> _BRIEF_: Pictures are to be left out; otherwise, copy exactly the lines from the line containing "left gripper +" through the end of the data.

> _DATA EXCERPT_:
= Beginning of Section =

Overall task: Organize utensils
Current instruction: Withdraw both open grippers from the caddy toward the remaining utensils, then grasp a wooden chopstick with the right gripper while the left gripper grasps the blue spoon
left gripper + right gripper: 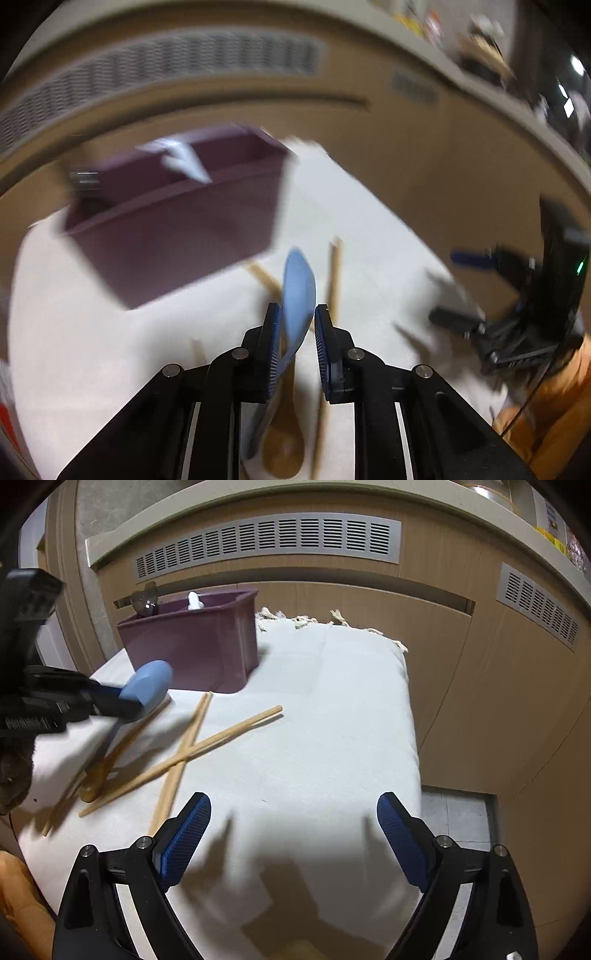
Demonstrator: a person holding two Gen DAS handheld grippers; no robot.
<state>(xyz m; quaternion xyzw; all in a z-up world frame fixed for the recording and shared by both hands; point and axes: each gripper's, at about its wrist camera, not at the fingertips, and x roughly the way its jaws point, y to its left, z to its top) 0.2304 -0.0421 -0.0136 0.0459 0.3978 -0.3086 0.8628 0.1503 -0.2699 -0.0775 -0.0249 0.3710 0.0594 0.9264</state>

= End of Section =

> _YOUR SOLUTION_:
left gripper + right gripper: 
Demonstrator: a person holding two Gen DAS handheld grippers; no robot.
<state>(xyz m; quaternion xyzw; all in a z-up world frame fixed for the recording and shared by both hands; point and axes: each gripper's, at about its wrist camera, not at the fingertips, and x roughly the way its jaws point, y to its left, z to its top) 0.2304 -0.0421 -0.0136 0.0459 0.3978 -0.3086 0.8628 0.1503 -0.2699 -0.0775 -0.0249 0.3710 0.0594 0.9264</state>

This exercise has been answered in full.